*** Begin section ***
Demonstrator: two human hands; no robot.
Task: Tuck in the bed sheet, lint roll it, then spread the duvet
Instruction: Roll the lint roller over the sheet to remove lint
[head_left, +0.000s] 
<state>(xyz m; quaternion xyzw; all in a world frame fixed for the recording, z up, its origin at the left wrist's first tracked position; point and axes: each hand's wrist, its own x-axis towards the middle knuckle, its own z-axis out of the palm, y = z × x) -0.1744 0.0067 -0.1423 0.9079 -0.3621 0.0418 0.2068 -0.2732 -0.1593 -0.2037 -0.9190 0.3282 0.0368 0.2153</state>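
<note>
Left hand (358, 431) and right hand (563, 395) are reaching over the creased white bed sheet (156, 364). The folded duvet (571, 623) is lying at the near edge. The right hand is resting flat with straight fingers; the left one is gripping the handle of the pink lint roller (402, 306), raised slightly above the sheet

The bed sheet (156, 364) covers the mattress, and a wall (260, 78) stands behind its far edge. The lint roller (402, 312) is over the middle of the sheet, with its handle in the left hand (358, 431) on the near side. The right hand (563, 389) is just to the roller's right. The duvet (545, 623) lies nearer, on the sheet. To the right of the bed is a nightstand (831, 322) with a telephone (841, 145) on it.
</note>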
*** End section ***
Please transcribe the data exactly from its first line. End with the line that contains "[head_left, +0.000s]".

Demonstrator: two human hands; no robot.
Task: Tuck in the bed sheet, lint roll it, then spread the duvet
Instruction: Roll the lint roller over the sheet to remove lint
[head_left, +0.000s] 

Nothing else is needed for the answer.